▶ _What to do_: Transcribe the rest of the listing below, starting with the line that contains "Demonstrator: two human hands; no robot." and ending with the last line, exactly as written.

▶ _Data shown_:
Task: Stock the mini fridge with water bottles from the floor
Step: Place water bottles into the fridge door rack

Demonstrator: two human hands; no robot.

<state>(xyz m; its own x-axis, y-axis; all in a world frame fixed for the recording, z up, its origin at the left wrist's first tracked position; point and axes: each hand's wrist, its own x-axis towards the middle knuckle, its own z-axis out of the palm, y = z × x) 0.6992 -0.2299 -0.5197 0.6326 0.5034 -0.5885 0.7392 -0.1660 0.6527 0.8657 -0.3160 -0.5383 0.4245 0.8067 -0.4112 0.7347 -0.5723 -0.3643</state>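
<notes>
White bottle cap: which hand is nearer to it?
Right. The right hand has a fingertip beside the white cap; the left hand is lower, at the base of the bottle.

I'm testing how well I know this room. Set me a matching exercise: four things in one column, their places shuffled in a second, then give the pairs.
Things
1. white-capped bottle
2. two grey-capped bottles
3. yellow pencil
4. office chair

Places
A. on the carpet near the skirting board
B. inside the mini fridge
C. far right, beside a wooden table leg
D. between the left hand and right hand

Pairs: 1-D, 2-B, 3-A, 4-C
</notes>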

▶ _Final answer_:
Demonstrator: two human hands; no robot.

<state>(xyz m; its own x-axis, y-axis; all in a world frame fixed for the recording, z up, its origin at the left wrist's first tracked position; point and axes: each hand's wrist, its own x-axis towards the middle knuckle, its own z-axis out of the palm, y = z × x) 0.6992 -0.2299 -0.5197 0.6326 0.5034 -0.5885 0.7392 -0.1660 0.6527 0.8657 -0.3160 -0.5383 0.4245 0.8067 -0.4112 0.7347 -0.5723 -0.3643</state>
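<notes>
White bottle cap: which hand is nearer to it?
Right. The right hand has a fingertip beside the white cap; the left hand is lower, at the base of the bottle.

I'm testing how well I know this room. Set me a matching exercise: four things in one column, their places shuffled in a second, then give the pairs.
Things
1. white-capped bottle
2. two grey-capped bottles
3. yellow pencil
4. office chair

Places
A. on the carpet near the skirting board
B. inside the mini fridge
C. far right, beside a wooden table leg
D. between the left hand and right hand

Pairs: 1-D, 2-B, 3-A, 4-C
</notes>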

The exercise asks for nothing more.